It’s a common misconception that guys don’t take breakups as hard as women. Yes, we deal with them in a different way and don’t always show our emotions outwardly, but I promise you that men struggle just as much as women when dealing with a broken heart, perhaps even more. Remember, just because you don’t see it doesn’t mean it isn’t happening. Here are some ways guys struggle after a breakup.
- We lose our confidence. While it’s perfectly okay for women to make the first move, guys are more often the ones who chase in relationships these days. That means it feels good to get someone but feels just as bad to get dumped and lose that person. Breaking up with someone is a little like getting rejected by them. It tends to destroy our confidence, which is never a fun experience, especially if it takes a while to get it back.
- We don’t understand the loss. Let’s be honest, women tend to be a little more emotionally mature than men. It’s one of our great flaws. When a relationship ends, women tend to understand exactly what they’re losing, but this doesn’t come as naturally to us. The cliche of you don’t know what you got until it’s gone applies more so to men than women. We aren’t emotionally mature enough to know what we had until it’s gone. This is one of the biggest reasons guys struggle so much after a breakup.
- We don’t realize it’s over. Along those same lines, guys don’t often recognize the permanence of splitting up. When a relationship has problems, women are more likely to end it whereas men look for other ways to feel good. Therefore, we don’t always think that it’s over. We can be a little delusional about the chance of getting back together. Of course, we eventually realize that it’s over for good, but by then it hurts even more.
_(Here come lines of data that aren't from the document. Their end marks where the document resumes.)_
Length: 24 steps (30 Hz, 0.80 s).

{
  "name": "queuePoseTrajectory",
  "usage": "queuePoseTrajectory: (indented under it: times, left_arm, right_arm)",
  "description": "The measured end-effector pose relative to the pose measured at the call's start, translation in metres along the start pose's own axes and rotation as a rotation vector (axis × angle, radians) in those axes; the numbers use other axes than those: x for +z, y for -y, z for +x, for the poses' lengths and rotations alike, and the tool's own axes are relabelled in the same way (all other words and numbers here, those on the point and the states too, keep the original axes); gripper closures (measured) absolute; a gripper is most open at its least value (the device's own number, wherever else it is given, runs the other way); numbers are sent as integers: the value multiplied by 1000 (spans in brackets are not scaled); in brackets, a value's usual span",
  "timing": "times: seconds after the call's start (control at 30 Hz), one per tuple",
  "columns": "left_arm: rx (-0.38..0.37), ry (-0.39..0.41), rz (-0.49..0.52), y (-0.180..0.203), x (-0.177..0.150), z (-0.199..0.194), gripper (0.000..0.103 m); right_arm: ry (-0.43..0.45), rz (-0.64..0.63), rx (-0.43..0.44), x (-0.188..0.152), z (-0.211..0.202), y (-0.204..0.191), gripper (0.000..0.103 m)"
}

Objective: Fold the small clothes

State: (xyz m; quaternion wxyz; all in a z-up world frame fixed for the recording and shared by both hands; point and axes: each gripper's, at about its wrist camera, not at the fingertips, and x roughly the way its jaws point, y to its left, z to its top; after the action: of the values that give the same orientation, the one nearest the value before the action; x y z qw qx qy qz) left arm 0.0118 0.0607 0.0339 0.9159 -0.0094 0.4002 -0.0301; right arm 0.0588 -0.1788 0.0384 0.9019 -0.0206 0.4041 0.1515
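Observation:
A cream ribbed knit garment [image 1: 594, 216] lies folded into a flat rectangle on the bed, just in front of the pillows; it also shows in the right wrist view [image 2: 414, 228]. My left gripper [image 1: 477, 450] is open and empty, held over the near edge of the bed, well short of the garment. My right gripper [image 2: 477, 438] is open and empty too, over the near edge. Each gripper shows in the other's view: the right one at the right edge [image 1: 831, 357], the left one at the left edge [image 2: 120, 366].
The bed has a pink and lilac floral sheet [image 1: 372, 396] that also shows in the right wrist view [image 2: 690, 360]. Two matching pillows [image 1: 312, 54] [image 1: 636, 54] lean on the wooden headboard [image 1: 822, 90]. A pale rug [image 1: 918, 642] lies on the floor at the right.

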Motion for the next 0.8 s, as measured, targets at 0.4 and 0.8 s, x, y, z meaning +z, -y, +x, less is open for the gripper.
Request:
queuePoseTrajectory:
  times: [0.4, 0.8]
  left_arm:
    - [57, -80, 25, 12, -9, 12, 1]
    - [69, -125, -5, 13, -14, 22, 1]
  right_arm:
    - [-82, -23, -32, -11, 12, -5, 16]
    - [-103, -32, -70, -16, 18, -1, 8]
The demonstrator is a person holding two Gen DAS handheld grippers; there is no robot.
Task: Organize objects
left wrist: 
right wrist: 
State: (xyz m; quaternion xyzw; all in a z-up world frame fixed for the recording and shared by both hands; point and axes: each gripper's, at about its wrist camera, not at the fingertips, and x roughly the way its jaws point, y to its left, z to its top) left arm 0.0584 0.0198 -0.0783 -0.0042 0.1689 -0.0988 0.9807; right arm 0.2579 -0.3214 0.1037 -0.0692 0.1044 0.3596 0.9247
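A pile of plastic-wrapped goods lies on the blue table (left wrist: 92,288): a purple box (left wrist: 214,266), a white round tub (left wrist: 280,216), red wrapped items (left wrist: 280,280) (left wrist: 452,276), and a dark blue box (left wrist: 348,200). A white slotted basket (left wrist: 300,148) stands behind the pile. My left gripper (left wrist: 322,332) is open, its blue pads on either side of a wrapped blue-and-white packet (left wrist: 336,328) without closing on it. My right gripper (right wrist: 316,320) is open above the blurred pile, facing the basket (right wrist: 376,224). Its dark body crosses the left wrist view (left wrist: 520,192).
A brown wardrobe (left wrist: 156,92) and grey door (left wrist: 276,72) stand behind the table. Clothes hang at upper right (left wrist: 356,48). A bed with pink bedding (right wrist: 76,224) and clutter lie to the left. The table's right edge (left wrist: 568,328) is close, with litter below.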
- We have a lack of social support. This is our own fault, but that doesn’t make it hurt any less. After a breakup, women usually have friends to use as a shoulder to cry on, but we men don’t always have that. We don’t usually go that deep with our guy friends about our feelings. In a lot of cases, we’re most emotionally connected to the person who just broke up with us. Obviously, we can’t go to that person for emotional support, so there’s nobody there to listen. Instead, we end up bottling up everything we’re feeling, which is only going to do more damage in the long run.
- We move on too soon. A guy might start dating soon after a breakup, but that doesn’t mean he’s handling it well. Moving on from a relationship isn’t the same thing as getting over it and dealing with the breakup. Guys like to start dating again sooner rather than later as a way to feel good and replace what’s missing in our lives, but that’s mostly a short-term distraction. In the long run, starting to date again will usually come back to bite us because we haven’t had a chance to emotionally move on. It might not seem like guys are struggling with the breakup when we’re with someone else soon after, but trust me, we are.
- We engage in unhealthy behavior. When guys are hurting, we usually try to mask that pain any way we can. This can mean engaging with vices and other forms of unhealthy behavior. We might drink and party more or engage in other unhealthy habits. In some cases, it was our former partner that encouraged or inspired us to maintain a healthier lifestyle. When that’s not there, it’s easy for our vices to get out of control, which might look like fun but is actually a sign that he’s having a tough time.
- We feel like we wasted our time. After a breakup, men can’t help but feel like we wasted our time. A lot of men don’t like getting serious with someone unless they think it’s going to last. When it’s over, they feel like they’ve wasted months or years of their lives on a relationship that didn’t work. Needless to say, most men don’t smile because it happened; we just get upset because it’s over. Even if we don’t feel that way forever (which we don’t)s, it’s a tough feeling to shake.
- We don’t seek help. Research shows that women are more likely to seek professional treatment of some kind after a breakup. We all know that some breakups can be traumatic. Women who have a hard time might talk to a therapist but most men won’t consider such an option. As mentioned, we’re not that emotionally intelligent, so we won’t seek help, even if we need it. That makes it more difficult for men to cope with a breakup, allowing things to get worse before they get better.